▶ What to work on: Copy verbatim the block of lines in the entries below whose first line contains "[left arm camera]" and whose last line contains "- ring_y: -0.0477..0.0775". Leave out all other lines.

-------- Material shown --------

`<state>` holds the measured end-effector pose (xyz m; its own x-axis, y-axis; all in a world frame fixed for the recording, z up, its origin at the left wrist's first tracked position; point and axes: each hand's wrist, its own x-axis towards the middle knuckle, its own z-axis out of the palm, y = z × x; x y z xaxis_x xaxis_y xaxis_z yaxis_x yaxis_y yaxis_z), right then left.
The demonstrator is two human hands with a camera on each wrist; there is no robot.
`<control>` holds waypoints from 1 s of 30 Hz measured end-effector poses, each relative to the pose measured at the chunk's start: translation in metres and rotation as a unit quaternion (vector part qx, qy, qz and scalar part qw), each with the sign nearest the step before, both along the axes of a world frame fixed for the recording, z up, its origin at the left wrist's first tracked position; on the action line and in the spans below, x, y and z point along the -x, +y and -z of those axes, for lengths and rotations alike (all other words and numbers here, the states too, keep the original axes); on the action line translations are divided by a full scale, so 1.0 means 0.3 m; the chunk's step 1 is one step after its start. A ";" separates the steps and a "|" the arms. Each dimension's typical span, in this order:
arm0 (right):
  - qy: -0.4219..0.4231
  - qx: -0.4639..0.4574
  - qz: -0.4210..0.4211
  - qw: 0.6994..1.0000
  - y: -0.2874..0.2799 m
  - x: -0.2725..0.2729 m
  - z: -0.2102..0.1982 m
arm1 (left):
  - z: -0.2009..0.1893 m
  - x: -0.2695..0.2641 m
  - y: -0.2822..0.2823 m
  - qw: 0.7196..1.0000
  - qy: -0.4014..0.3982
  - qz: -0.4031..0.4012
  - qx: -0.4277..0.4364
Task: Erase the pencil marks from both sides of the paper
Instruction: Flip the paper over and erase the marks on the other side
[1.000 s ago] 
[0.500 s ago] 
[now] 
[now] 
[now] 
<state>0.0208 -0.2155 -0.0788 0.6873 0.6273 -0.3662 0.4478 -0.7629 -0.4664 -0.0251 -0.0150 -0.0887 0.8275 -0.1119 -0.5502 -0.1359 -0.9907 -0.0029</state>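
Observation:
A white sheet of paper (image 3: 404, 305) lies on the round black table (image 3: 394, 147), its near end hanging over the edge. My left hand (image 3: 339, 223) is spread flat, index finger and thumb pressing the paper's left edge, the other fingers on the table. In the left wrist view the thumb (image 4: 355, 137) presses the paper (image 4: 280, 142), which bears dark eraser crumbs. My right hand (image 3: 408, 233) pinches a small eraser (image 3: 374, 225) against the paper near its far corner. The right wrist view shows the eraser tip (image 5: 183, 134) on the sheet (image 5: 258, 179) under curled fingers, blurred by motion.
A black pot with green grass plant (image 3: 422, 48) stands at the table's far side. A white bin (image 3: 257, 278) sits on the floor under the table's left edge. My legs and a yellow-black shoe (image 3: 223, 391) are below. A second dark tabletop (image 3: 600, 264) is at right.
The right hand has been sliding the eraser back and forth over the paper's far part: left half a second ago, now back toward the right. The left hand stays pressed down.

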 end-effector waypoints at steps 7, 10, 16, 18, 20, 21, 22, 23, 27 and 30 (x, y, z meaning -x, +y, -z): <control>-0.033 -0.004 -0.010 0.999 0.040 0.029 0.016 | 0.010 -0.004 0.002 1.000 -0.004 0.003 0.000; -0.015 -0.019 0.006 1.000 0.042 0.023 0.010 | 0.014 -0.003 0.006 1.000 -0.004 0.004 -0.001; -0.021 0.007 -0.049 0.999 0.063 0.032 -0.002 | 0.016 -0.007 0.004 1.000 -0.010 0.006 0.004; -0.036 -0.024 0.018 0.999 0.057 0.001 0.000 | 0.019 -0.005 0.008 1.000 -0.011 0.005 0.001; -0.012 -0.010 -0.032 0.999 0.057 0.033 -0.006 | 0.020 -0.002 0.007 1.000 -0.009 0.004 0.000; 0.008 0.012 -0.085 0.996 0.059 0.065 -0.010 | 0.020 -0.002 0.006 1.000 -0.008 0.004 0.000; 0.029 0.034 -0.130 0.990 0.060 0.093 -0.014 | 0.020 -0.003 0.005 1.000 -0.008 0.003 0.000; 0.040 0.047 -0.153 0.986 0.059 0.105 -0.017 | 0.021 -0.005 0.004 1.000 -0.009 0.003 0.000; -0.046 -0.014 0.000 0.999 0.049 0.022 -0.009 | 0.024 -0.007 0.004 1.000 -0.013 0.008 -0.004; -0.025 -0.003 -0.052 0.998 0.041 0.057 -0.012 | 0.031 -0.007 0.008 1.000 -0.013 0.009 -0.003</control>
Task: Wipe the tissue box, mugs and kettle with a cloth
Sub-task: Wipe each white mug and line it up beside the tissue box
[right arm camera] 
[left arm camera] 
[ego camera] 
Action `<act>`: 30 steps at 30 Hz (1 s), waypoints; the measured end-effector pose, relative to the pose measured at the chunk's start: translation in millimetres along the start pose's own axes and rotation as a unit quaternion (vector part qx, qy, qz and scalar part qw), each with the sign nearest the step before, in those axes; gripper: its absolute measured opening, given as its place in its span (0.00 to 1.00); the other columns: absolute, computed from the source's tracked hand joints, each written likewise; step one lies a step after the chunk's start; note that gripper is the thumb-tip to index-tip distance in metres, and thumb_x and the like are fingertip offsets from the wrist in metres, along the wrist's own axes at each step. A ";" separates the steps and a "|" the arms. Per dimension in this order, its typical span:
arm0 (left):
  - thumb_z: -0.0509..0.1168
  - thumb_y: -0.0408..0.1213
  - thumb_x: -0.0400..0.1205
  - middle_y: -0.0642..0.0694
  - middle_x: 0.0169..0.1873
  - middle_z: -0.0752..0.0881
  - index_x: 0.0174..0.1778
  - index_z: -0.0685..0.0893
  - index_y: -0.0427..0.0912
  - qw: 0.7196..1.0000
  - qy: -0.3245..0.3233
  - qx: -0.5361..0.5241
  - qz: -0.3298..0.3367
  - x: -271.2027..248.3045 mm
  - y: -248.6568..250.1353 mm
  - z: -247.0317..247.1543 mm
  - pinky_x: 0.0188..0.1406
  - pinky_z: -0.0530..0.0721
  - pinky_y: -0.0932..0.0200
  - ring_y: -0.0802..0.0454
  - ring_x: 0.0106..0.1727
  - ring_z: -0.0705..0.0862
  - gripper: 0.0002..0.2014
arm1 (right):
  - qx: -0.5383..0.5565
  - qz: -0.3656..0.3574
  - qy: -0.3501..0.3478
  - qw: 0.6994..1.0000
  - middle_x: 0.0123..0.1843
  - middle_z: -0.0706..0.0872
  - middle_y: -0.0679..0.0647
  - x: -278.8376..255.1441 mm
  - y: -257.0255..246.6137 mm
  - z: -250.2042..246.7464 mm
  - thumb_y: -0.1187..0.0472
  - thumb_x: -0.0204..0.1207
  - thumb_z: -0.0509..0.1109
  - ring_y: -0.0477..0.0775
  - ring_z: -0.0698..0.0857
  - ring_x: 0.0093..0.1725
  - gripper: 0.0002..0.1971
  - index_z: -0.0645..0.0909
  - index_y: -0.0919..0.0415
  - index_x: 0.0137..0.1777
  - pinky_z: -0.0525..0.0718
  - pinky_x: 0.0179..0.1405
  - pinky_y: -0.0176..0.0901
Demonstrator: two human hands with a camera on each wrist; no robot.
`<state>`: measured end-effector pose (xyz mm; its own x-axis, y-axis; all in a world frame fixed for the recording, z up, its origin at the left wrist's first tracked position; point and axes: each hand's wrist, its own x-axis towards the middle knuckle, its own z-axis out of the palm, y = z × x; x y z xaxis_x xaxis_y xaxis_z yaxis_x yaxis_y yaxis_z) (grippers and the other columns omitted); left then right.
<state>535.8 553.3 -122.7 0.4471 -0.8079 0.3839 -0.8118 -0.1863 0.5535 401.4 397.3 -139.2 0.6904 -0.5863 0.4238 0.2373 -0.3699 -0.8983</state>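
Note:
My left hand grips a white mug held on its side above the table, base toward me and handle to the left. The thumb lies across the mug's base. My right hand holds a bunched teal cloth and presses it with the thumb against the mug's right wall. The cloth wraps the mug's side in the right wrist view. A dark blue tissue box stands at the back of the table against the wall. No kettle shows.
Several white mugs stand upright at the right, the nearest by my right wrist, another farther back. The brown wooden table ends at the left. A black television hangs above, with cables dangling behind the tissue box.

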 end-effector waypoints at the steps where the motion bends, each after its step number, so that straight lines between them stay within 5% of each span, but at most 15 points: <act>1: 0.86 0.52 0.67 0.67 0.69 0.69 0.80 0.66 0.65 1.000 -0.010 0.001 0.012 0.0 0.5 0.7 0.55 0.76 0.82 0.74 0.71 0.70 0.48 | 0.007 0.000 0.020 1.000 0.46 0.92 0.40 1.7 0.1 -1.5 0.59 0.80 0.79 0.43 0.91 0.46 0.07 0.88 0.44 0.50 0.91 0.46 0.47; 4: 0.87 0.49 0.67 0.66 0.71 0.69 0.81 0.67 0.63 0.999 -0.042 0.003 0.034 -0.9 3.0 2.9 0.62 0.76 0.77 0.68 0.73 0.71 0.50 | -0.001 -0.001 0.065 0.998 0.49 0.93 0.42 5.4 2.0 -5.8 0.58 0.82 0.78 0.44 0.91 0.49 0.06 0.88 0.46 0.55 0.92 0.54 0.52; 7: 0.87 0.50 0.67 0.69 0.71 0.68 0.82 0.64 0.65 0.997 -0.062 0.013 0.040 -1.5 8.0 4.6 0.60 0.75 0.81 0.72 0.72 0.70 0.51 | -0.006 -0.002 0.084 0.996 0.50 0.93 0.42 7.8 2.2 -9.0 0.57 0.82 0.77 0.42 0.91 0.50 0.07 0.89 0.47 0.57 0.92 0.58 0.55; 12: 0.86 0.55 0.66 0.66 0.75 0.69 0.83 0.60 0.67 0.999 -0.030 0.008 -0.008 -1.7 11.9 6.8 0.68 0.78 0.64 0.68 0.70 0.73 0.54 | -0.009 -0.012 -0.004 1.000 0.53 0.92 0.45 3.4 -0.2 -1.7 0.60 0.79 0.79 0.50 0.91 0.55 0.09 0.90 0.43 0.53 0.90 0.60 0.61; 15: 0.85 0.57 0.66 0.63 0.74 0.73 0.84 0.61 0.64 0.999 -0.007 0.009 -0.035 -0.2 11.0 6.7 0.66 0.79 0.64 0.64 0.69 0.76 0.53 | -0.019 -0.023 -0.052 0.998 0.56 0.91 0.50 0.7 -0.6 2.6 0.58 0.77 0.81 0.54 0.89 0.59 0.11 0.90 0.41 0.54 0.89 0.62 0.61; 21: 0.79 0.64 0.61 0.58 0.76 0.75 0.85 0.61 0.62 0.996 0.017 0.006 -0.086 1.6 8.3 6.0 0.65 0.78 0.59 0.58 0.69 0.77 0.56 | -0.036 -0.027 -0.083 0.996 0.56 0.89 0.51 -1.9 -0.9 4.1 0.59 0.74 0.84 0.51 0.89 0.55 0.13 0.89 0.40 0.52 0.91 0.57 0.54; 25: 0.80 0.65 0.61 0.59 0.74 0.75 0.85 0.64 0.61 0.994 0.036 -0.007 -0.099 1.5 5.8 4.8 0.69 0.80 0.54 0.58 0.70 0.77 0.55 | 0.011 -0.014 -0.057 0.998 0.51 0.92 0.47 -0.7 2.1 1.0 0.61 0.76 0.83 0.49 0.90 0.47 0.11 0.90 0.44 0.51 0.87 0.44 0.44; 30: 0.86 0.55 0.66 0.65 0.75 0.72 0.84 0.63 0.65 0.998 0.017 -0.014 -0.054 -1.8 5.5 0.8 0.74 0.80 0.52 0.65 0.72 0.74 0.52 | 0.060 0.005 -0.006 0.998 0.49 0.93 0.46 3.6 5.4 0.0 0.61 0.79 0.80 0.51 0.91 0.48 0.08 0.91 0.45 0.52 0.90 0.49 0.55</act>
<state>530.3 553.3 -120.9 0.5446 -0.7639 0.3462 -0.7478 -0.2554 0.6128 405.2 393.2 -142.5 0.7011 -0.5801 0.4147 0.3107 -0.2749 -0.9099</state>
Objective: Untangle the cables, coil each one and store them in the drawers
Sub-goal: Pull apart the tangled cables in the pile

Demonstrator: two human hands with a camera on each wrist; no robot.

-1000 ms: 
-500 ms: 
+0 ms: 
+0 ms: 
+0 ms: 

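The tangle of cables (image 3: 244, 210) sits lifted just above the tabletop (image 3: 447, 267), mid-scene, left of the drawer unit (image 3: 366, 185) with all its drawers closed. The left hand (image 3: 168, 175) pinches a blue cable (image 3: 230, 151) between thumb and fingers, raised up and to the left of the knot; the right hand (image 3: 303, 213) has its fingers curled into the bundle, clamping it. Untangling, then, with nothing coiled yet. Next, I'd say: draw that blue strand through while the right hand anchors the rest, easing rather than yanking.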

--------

▶ Response to this task:
[left arm camera] 
[ego camera] 
Action `<act>`: 30 steps at 30 Hz (1 s), waypoints; the measured end-effector pose, relative to the pose measured at the chunk's start: translation in millimetres along the start pose's own axes and rotation as a unit quaternion (vector part qx, qy, qz and scalar part qw), each with the sign nearest the step before, in those axes; gripper: its absolute measured opening, given as its place in its span (0.00 to 1.00); the other columns: absolute, computed from the source's tracked hand joints, each written likewise; step one lies a step after the chunk's start; note that gripper is the thumb-tip to index-tip distance in metres, and thumb_x and the like are fingertip offsets from the wrist in metres, along the wrist's own axes at each step. A ";" separates the steps and a "|" the arms. Per dimension in this order, its typical span:
arm0 (left):
  - thumb_z: -0.0509..0.1168
  - thumb_y: -0.0408..0.1213
  - thumb_x: -0.0400..0.1205
  - middle_y: -0.0642..0.0694
  - middle_x: 0.0169..0.1873
  - middle_z: -0.0752..0.0881
  - index_x: 0.0174..0.1778
  - index_z: -0.0685..0.0893
  - index_y: -0.0427..0.0912
  - qw: 0.7196..1.0000
  - qy: -0.3245..0.3233
  - qx: -0.5361..0.5241
  - qz: -0.3298..0.3367
  - x: -271.2027..248.3045 mm
  - y: -248.6568..250.1353 mm
  - z: -247.0317..247.1543 mm
  - pinky_x: 0.0188..0.1406
  - pinky_z: -0.0530..0.0721
  - pinky_y: -0.0932..0.0200
  - ring_y: -0.0802..0.0454
  - ring_x: 0.0106..0.1727
  - ring_z: -0.0705..0.0862
  - gripper: 0.0002..0.2014
arm1 (right):
  - qx: -0.5383..0.5565
  - qz: -0.3656..0.3574
  - qy: -0.3501..0.3478
  - qw: 0.6994..1.0000
  - middle_x: 0.0123..0.1843
  - middle_z: -0.0706..0.0872
  - middle_y: -0.0679..0.0647
  - x: -278.8376..255.1441 mm
  - y: -257.0255..246.6137 mm
  - z: -250.2042..246.7464 mm
  - thumb_y: -0.1187..0.0472
  - thumb_x: -0.0204..0.1207
  - thumb_z: -0.0509..0.1109
  - ring_y: -0.0477..0.0775

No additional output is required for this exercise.